Gardons à l’esprit que derrière les problèmes nucléaires, il y a toujours des problèmes politiques. Tant qu’on n’aura pas résolu ces problèmes politiques, notamment le problème d’un Etat palestinien, l’idée d’un Moyen-Orient dénucléarisé sera du domaine des chimères.
On peut y arriver, il faudra bien qu’on y arrive.

Bernard Hourcade
Il est certain que la possession par l’Iran d’une arme atomique déstabiliserait beaucoup de situations. Mais, pour parler comme les militaires, il faut voir quel est « l’effet final recherché ».

L’objectif est que, de façon vérifiable et durable, l’Iran n’ait pas d’arme nucléaire. Rayer le nucléaire iranien de la carte est assez facile à faire, détruire des installations est une question militaire. Mais comment obtenir un résultat durable ?

Récemment, dans une réunion, j’ai entendu un représentant de National Defense University à Washington, un ancien ambassadeur, dire que de son point de vue, l’Iran a aujourd’hui la capacité nucléaire et qu’il a la volonté d’avoir une arme.

Partons de ces deux hypothèses :
1° L’Iran a la capacité et la volonté de faire une arme. On ne fait rien : L’Iran aura une arme atomique dans x ans, x étant à définir.
2° L’Iran a la capacité et la volonté de faire une arme atomique. On l’en empêche, on sanctionne, on prend des mesures. Dans ce cas l’Iran, parce qu’il est soumis à des contraintes, aura une arme atomique dans x ans ÷ 2.
3° L’Iran a la capacité nucléaire, veut faire une arme nucléaire mais on l’accompagne, on rentre dans le jeu, on l’amène à appliquer le protocole additionnel, on le prend au mot. Dans cette hypothèse, il y a 80% de chances pour que l’Iran ait une bombe, mais cela prendra du temps parce qu’il y aura un contrôle qui ralentira le processus et on peut espérer que la société imposera alors sa volonté et imposera de ne pas franchir le seuil du nucléaire militaire. C’est le modèle du Japon actuel. Une compétition entre la démocratie et la bombe. La bombe, c’est le lièvre, il court très vite mais c’est souvent la tortue qui gagne. La tortue, c’est la démocratie, elle prend du temps. C’est la seule hypothèse dans laquelle il pourrait ne pas y avoir une bombe, à la fin du jeu.

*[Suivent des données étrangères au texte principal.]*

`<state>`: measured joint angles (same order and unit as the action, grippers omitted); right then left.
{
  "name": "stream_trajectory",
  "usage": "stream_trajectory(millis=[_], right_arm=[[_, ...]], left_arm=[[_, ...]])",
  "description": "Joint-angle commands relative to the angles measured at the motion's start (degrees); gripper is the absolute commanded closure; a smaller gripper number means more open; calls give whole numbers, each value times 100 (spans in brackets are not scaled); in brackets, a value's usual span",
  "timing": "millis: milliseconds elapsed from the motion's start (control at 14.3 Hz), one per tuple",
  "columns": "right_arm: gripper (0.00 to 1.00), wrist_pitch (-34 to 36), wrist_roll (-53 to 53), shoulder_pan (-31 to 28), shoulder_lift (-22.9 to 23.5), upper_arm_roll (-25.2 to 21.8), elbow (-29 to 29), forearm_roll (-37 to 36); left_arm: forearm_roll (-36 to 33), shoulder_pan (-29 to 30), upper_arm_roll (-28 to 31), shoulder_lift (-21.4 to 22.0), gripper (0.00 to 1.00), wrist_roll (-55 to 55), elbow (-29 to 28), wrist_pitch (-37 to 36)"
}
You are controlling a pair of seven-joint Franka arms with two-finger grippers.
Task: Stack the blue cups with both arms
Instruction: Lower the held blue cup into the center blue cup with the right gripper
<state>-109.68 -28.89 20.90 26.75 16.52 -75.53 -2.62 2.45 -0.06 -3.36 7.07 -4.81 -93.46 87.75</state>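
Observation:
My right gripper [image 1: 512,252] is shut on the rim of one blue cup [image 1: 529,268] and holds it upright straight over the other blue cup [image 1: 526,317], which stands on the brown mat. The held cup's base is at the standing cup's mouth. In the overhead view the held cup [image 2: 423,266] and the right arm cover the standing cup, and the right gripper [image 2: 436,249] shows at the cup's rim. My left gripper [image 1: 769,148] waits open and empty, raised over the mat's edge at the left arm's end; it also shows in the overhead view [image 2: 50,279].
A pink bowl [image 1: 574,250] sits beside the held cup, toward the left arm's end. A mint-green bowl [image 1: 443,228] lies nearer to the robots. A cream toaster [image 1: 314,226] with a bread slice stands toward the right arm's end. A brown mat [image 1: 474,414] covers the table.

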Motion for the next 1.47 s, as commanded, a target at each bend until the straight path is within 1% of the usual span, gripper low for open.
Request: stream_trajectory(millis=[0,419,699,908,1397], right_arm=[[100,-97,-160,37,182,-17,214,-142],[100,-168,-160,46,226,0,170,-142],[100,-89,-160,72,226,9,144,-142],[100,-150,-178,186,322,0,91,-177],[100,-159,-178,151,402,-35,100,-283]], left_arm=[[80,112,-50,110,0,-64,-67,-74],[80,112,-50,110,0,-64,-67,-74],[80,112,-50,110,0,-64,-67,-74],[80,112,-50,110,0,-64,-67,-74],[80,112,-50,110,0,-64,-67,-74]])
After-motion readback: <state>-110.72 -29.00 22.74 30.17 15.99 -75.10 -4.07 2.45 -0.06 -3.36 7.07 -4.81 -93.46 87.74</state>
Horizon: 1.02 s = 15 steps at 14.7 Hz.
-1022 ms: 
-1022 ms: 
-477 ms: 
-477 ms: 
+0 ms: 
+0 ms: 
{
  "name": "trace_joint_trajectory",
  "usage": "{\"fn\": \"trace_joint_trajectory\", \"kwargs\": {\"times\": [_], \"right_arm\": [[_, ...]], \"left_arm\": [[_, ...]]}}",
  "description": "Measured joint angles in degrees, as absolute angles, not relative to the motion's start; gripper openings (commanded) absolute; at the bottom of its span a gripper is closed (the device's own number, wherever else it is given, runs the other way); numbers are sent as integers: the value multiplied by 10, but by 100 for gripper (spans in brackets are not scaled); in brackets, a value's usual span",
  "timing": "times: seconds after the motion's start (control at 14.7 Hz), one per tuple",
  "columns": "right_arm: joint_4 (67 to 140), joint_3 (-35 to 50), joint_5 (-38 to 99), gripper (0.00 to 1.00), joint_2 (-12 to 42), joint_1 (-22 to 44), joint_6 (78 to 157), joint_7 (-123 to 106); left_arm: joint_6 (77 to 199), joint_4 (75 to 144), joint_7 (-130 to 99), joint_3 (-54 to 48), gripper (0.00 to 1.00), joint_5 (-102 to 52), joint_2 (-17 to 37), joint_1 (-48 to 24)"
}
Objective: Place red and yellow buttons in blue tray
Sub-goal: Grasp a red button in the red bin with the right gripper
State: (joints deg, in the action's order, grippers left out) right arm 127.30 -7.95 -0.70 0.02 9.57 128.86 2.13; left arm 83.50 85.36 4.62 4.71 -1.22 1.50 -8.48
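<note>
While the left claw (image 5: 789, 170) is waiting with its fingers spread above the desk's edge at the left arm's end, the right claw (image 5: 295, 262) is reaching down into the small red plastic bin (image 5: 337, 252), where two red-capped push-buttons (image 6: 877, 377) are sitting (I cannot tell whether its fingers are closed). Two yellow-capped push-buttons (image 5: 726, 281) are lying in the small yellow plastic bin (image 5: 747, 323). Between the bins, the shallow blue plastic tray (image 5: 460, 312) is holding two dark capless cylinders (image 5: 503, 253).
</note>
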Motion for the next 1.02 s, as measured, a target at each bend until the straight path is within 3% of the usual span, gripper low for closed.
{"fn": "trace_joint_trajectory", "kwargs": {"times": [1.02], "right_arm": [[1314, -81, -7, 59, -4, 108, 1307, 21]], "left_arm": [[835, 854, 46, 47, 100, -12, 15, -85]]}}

Il faut savoir jouer aux échecs et les Iraniens sont de très mauvais joueurs d’échecs. Ils ont inventé le jeu mais ont oublié comment on y joue parce qu’ils veulent des résultats immédiats, ils veulent le beurre et l’argent du beurre !

Ce pays, on l’a expliqué, est encerclé, humilié. La méthode de la carotte et du bâton ne marche pas. L’Iran dit : « Je ne suis pas un âne pour manger des carottes, ni un âne pour recevoir des coups de bâton ». Ce n’est pas la bonne méthode pour avancer. Il s’agit de prendre l’Iran à son propre jeu.
Soyons efficaces.

Constatons aujourd’hui que les sanctions ont abouti à ce que la dictature iranienne soit la pire qu’on ait jamais connue et que la bombe atomique n’ait jamais été aussi proche qu’aujourd’hui. Autrement dit il y a échec. D’où la réaction américaine : « On a échoué, essayons autre chose, nous ne sommes pas sûrs de réussir mais dans l’autre hypothèse l’échec est assuré ».

Mais ne soyons pas non plus dupes : ne confondons pas la porte et la clef. Le nucléaire, c’est la clef pour ouvrir la porte. Mais avons-nous bien regardé si la porte était fermée ? Non, elle est ouverte !
On peut discuter des années de tous les détails techniques, des moyens d’arrêter le nucléaire, ce n’est pas l’enjeu. L’enjeu c’est l’ouverture de la porte. Est-ce qu’on l’ouvre un peu ? Beaucoup ? Qui va l’ouvrir ? L’enjeu n’est pas le nucléaire mais la réintégration de l’Iran dans le processus international. L’Iran, comme on l’a dit, a une population « normale », des gens qui ont envie de vivre. Tant qu’on maintiendra le gouvernement en surpression, il verrouillera le régime très durement ; si au contraire on ouvre la porte, si on met le pied dans la porte, les choses changeront.

S’il y a blocage aujourd’hui de la part de certains Iraniens, c’est parce qu’ils savent que si Obama met un pied dans la porte, s’il est présent, si un jour il y a un consulat à Téhéran, si les entreprises américaines sont là (il n’y a pas un Américain en Iran aujourd’hui), si un jour il y a des Yankees dans les rues de Téhéran, les Iraniens n’auront plus besoin de passer par Twitter ou par internet pour communiquer avec Los Angeles ; ils parleront normalement des Américains et cela changera fondamentalement les rapports de force.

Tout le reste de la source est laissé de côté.